__TASK DIRECTIONS__.
With images excluded, write out each entry below exactly as given.

(Stored data entries)
__________

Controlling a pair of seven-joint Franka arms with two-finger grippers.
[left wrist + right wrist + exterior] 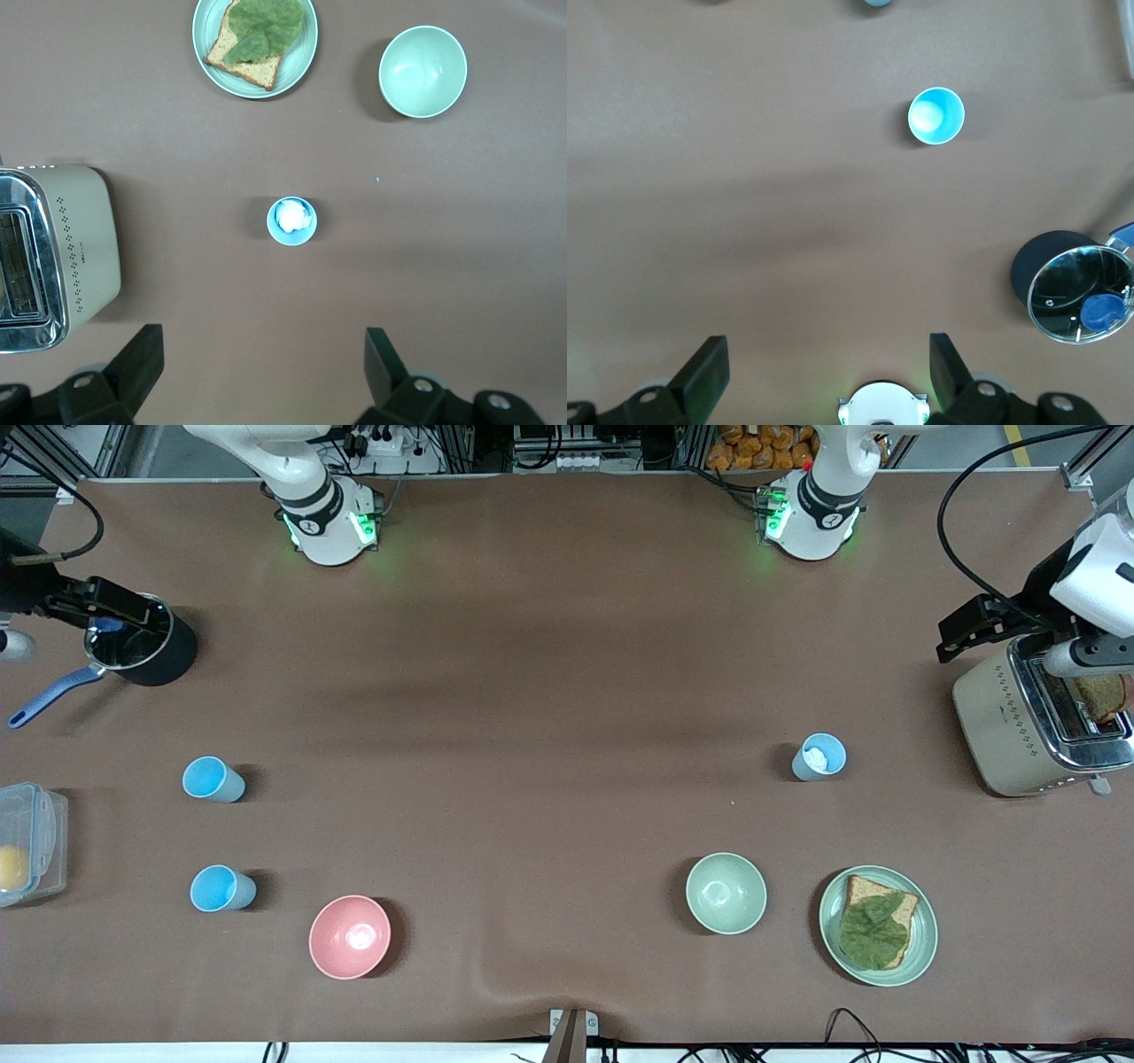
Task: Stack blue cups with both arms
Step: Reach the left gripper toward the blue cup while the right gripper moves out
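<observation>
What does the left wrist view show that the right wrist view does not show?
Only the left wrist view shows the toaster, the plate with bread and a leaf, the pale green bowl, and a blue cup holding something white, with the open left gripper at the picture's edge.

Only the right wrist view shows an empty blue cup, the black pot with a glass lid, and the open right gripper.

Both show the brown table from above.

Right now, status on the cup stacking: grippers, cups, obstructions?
Left gripper and right gripper open, empty, high over the table. Three blue cups upright, apart, unstacked; one holds something white. Pink bowl beside the nearest cup.
</observation>
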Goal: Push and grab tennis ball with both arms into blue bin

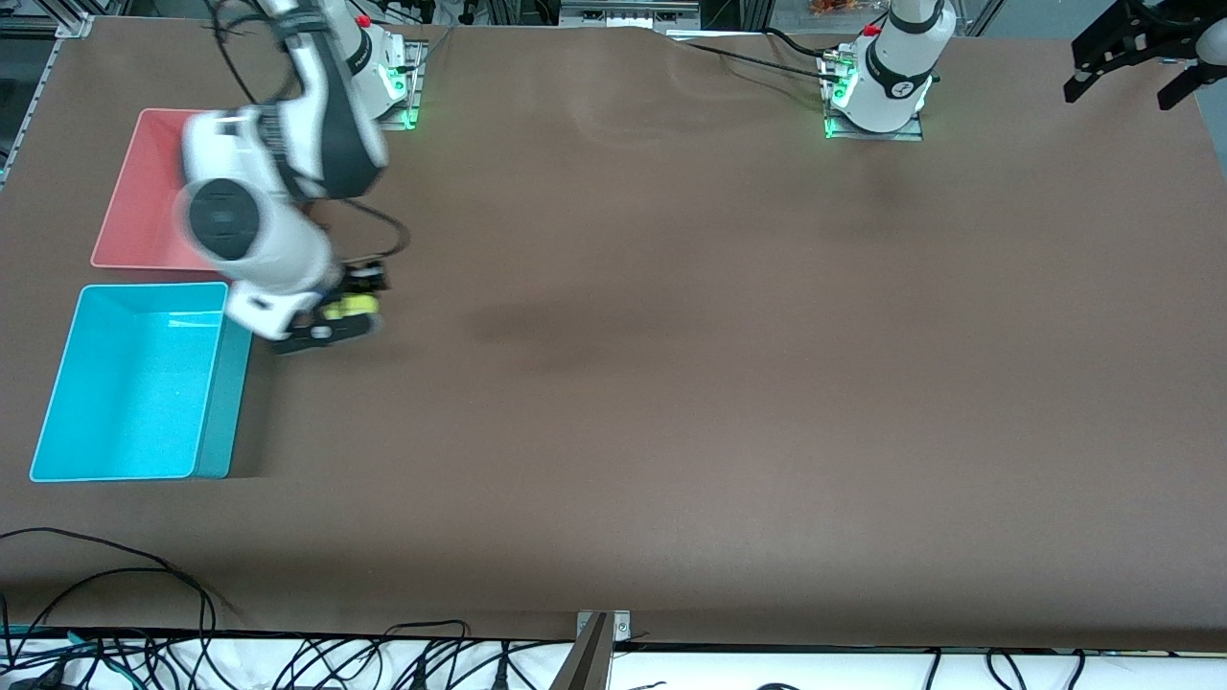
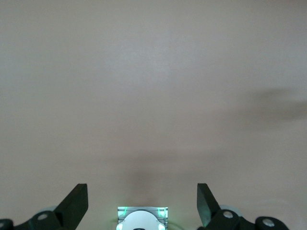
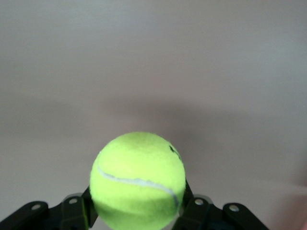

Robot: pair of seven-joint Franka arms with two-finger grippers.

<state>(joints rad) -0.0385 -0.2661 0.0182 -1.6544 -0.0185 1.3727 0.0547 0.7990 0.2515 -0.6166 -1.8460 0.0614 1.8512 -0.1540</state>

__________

__THE COMPLETED TASK__.
Controlling a pair of seven-joint Franka arms with two-finger grippers.
[left wrist + right wrist + exterior] 
Task: Stack blue cups with both arms
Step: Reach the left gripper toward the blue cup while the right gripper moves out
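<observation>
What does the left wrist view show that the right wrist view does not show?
Only the left wrist view shows the toaster, the plate with bread and a leaf, the pale green bowl, and a blue cup holding something white, with the open left gripper at the picture's edge.

Only the right wrist view shows an empty blue cup, the black pot with a glass lid, and the open right gripper.

Both show the brown table from above.

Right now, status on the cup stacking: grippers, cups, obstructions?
Left gripper and right gripper open, empty, high over the table. Three blue cups upright, apart, unstacked; one holds something white. Pink bowl beside the nearest cup.
</observation>
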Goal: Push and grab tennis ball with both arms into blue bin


Robot: pair of seven-joint Franka arms with two-finger grippers.

<state>(joints rad) -0.0385 -0.2661 0.0182 -1.6544 -0.0185 1.3727 0.0547 0.7990 0.2515 -0.6166 -1.8460 0.0614 1.8512 -0.1540</state>

There is no more to the output.